Text ChaCha (242242) any question, anytime. Within minutes, an answer will be delivered via text message to your mobile phone¬—and it’s free, though standard carrier charges may apply.

Although ChaCha is not the first to provide timely, on-the-go information by way of text message, ChaCha differs from other mobile search engines currently available in that human interpretation is combined with computer intelligence to provide accurate, relevant responses. Other search engines, such as Google’s Mobile SMS (Short Message Service), utilize computer codes and algorithms to sort and discern information, limiting their interpretation and response abilities.

When ChaCha receives a text message, it is immediately routed to a human guide who specializes in the field that most fits the question being asked; fields such as diet and nutrition, celebrities, and finance and economy. Using ChaCha’s innovative search technique-social search, the guide quickly pinpoints the desired information and relays it back to you in a friendly, conversational manner.

The guides administering the nearly 300,000 text messages ChaCha receives daily are often college students, stay-at-home parents or retirees working from home on their own PCs. They are able to set their own work schedules and are paid an undisclosed amount for each response sent. Stephanie Lee, a ChaCha guide, informs that her employer deducts wages if responses aren’t sent quickly enough, and only specific ChaCha-approved search engines are allowed when seeking answers to users’ questions.

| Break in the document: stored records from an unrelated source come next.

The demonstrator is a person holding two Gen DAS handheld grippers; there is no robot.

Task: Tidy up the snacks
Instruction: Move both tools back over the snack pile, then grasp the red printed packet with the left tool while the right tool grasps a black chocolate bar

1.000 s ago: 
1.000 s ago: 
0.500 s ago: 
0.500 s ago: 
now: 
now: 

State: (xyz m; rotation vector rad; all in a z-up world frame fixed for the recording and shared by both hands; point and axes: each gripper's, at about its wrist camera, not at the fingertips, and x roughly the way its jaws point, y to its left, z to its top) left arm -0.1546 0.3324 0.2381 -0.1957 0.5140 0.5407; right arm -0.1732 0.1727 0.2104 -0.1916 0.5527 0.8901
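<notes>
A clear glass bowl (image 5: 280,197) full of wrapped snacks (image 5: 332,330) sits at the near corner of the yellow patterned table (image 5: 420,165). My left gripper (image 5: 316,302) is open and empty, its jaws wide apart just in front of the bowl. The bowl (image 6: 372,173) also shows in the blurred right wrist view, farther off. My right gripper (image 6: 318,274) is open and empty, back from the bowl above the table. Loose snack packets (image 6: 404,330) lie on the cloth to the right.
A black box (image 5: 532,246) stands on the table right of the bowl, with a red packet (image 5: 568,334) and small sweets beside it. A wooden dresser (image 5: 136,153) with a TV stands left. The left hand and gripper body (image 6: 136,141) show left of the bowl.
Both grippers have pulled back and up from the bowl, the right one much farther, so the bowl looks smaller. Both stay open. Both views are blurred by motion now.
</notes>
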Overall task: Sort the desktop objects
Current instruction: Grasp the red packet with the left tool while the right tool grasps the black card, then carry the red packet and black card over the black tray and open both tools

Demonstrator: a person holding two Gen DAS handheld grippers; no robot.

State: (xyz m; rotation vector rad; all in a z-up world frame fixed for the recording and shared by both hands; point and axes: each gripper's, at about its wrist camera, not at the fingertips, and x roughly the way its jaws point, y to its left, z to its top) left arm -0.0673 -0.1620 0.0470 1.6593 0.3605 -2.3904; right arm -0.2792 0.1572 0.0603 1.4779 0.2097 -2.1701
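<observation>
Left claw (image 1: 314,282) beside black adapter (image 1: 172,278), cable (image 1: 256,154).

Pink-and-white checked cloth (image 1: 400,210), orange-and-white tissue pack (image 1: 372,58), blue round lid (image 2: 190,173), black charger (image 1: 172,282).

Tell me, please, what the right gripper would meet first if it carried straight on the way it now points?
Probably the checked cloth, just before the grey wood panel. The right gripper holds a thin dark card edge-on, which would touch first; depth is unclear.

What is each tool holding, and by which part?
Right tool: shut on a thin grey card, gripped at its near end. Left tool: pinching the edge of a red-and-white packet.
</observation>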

“The majority of users, more than 80 percent are under 25,” ChaCha’s Vice President of Marketing, Susan Marshall, says. The fact is, anyone with access to a mobile phone can use ChaCha’s services—it is helpful and easy to use. One user comments, “I find it quite useful. I can text a question, keep going about my day and then get the precise answer I need a few minutes later. It saves me time, because I can get stuff done instead of sifting through a bunch of different search results, which may or may not be relevant.”

This up-and-coming enterprise is based out of Carmel, Indiana, headed by Scott A. Jones, CEO and co-founder, and Brad Bostic, president and co-founder. Both have made considerable contributions to the technology and computer science fields. Jones assisted with the development of the standard voicemail system used today and had a hand in the company Gracenote, which provides iTunes with its album and song information. Bostic started a Web-based college textbook company in 1995, and has also established NearSource and NearMed, providing staff-outsourcing services throughout the US and Canada. The two have nurtured ChaCha into the ever-growing force it is today and they seem confident that their latest endeavor will continue to be a massive success.